In January 2015, the FASB issued ASU No. 2015-01, “Income Statements - Extraordinary and Unusual Items” (Sub-Topic 225-20), which eliminates from U.S. GAAP the concept of extraordinary items. The ASU eliminates the separate presentation of extraordinary items on the income statement, net of tax and the related earnings per share, but does not affect the requirement to disclose material items that are unusual in nature or occurring infrequently. The ASU is effective for the annual period beginning after December 15, 2015 and interim periods within those annual periods, with early adoption permitted, and may be applied prospectively or retrospectively. We do not expect the adoption of this standard to have a material impact on our consolidated financial statements.

In April 2015, the FASB issued ASU No. 2015-03, “Interest - Imputation of Interest (Subtopic 835-30): Simplifying the Presentation of Debt Issuance Costs”. The ASU requires entities that have historically presented debt issuance costs as an asset to present those costs as a direct deduction from the carrying amount of the related debt liability. This presentation will result in the debt issuance costs being presented the same way debt discounts have historically been handled. The ASU does not change the recognition, measurement, or subsequent measurement guidance for debt issuance costs. The ASU is effective for the annual period beginning after December 15, 2015 and interim periods within those annual periods and is to be applied retrospectively. Early adoption is permitted. We plan to adopt this change retrospectively, and do not expect the adoption of this standard to have a material impact on our consolidated financial statements. In July 2015, the FASB issued ASU No. 2015-11, “Simplifying the Measurement of Inventory” (Topic 330), which simplifies the subsequent measurement of inventory by requiring entities to measure inventory at the lower of cost or net realizable value, except for inventory measured using the last-in, first-out (LIFO) or the retail inventory methods. The ASU requires entities to compare the cost of inventory to one measure - net realizable value. Net realizable value is the estimated selling price in the ordinary course of business, less reasonably predictable costs of completion, disposal and transportation. The ASU is effective for the annual period beginning after December 15, 2015 and interim periods within those annual periods, with early adoption permitted, and is to be applied prospectively. We do not expect the adoption of this standard to have a material impact on our consolidated financial statements.
In September 2015, the FASB issued ASU No. 2015-16, “Simplifying the Accounting for Measurement Period Adjustments” (Topic 805), which requires that adjustments to provisional amounts identified during the measurement period of a business combination be recognized in the reporting period in which those adjustments are determined, including the effect on earnings, if any, calculated as if the accounting had been completed at the acquisition date.

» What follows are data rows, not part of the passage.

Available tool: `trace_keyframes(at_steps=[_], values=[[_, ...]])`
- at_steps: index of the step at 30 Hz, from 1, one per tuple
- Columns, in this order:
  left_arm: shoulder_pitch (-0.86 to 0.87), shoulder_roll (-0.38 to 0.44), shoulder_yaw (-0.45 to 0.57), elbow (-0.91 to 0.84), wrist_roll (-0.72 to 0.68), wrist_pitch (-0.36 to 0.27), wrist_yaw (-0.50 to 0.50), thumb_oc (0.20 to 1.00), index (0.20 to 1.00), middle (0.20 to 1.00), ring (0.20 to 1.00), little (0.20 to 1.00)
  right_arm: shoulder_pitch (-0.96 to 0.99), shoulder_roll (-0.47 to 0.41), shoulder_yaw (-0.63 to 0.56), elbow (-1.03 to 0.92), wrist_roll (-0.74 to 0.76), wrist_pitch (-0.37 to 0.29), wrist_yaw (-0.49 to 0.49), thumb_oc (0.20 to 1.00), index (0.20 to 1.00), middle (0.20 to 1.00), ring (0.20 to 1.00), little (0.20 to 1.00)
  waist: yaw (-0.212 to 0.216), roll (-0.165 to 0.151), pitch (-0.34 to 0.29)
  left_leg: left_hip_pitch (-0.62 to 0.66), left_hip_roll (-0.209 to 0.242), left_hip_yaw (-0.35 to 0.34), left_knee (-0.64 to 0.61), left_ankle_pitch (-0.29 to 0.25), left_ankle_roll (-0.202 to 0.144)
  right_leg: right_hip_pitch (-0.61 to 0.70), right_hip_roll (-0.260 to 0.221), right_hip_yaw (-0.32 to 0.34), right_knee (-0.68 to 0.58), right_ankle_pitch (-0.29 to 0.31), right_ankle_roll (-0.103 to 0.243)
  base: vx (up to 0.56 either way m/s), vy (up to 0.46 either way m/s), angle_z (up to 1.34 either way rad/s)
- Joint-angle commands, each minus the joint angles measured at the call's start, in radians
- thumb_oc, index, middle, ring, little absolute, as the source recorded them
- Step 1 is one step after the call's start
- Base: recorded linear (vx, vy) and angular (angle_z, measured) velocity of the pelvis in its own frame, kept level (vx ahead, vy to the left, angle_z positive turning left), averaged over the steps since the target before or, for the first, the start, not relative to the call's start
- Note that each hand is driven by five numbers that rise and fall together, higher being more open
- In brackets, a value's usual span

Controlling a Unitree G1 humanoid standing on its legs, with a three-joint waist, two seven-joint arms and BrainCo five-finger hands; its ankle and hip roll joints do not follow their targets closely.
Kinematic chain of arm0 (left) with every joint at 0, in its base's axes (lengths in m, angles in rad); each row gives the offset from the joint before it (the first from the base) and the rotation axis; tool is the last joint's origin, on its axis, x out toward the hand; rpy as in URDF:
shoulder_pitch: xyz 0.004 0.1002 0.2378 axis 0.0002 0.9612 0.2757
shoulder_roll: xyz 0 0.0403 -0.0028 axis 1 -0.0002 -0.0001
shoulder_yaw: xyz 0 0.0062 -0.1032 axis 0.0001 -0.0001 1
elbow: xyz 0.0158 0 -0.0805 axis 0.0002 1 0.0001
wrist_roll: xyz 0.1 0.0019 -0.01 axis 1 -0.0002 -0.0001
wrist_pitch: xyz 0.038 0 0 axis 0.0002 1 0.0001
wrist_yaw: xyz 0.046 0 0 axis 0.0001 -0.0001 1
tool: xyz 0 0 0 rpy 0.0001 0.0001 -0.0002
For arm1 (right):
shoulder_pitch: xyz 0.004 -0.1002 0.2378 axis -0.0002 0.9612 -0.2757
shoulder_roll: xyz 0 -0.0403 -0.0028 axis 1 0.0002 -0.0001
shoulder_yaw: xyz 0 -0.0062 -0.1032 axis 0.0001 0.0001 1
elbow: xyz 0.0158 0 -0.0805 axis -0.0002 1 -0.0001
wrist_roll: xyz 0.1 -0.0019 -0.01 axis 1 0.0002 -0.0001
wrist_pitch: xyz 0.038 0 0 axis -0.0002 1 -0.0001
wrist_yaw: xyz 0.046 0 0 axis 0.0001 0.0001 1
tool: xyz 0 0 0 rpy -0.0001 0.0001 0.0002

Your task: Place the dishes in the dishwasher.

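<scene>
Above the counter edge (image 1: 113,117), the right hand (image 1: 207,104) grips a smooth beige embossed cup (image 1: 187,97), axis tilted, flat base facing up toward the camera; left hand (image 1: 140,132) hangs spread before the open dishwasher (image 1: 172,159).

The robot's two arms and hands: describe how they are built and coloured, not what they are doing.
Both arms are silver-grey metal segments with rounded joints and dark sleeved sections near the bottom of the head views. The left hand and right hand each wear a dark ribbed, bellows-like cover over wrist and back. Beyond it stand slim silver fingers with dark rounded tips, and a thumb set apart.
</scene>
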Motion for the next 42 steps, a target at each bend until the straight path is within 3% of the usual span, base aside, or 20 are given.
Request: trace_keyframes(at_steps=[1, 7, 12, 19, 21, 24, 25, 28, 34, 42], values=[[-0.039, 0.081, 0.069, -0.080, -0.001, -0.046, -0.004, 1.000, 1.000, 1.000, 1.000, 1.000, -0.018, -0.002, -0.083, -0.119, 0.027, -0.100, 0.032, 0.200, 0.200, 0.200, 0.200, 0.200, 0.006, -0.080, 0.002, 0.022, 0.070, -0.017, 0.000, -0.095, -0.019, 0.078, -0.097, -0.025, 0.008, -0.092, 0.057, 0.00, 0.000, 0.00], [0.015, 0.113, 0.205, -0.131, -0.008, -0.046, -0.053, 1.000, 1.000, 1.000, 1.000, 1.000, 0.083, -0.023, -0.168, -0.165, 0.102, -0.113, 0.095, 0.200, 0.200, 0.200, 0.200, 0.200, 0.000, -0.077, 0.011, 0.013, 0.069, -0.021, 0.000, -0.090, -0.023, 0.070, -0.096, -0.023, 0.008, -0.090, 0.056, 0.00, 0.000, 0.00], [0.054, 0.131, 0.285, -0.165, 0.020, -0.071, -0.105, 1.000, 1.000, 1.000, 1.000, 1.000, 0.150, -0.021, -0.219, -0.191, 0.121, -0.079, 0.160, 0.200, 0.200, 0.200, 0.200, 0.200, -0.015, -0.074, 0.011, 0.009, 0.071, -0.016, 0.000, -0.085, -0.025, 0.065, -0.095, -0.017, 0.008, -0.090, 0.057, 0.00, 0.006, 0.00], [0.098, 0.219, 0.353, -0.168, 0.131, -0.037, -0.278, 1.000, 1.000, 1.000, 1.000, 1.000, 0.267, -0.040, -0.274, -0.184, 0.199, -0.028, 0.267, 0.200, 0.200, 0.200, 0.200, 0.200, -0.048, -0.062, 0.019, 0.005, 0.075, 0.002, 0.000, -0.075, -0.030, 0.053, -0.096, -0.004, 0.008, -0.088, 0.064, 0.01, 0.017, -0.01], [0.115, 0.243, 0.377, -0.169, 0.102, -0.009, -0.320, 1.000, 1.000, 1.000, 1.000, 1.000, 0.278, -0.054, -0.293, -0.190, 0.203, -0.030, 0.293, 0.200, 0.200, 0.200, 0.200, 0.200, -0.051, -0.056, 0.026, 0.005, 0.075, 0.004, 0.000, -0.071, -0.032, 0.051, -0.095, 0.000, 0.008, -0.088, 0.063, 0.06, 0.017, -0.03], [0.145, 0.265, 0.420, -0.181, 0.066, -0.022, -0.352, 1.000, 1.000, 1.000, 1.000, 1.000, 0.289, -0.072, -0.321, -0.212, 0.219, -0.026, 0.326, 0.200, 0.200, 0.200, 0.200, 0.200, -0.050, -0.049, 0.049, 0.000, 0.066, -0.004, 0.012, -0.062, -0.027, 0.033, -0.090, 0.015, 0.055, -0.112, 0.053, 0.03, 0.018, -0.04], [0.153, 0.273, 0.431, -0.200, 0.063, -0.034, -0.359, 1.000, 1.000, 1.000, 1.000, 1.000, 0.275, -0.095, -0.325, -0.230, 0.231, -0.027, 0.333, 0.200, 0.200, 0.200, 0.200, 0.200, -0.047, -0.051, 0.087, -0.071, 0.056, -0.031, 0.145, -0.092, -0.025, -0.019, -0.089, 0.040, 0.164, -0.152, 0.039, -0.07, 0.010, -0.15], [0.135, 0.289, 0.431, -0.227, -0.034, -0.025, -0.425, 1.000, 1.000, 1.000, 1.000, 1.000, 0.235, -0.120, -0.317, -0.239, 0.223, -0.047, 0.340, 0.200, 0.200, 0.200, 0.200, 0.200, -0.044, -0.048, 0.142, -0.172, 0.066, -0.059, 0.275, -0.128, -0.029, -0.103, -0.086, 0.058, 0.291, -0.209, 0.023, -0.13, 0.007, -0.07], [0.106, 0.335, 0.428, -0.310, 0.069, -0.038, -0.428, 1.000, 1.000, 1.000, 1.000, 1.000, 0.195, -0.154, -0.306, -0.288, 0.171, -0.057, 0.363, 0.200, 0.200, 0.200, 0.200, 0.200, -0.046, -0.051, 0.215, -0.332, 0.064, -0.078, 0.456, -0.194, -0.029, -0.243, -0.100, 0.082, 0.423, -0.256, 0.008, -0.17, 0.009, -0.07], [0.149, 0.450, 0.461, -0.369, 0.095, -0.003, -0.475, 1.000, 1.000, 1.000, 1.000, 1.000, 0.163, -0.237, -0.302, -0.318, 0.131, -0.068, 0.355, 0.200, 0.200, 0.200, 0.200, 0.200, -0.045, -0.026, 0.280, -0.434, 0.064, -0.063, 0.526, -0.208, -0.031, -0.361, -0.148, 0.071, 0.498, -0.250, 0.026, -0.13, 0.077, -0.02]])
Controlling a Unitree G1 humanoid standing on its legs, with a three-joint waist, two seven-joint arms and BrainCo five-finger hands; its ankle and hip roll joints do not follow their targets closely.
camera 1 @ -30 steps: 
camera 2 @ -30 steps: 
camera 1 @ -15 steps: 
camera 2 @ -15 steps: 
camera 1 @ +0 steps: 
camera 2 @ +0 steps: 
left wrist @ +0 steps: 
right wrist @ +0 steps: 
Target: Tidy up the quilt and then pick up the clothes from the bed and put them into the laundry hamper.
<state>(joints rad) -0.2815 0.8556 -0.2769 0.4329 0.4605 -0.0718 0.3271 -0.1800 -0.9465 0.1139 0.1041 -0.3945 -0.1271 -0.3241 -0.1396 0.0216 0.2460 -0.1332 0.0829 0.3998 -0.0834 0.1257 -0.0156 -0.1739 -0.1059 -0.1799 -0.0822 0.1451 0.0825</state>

The ASU eliminates the previous requirement to retrospectively account for such adjustments and requires additional disclosures related to the income statement effects of adjustments to provisional amounts identified during the measurement period. The ASU is effective for the annual period beginning after December 15, 2015 and interim periods within those annual periods, with early adoption permitted, and is to be applied prospectively. We do not expect the adoption of this standard to have a material impact on our consolidated financial statements.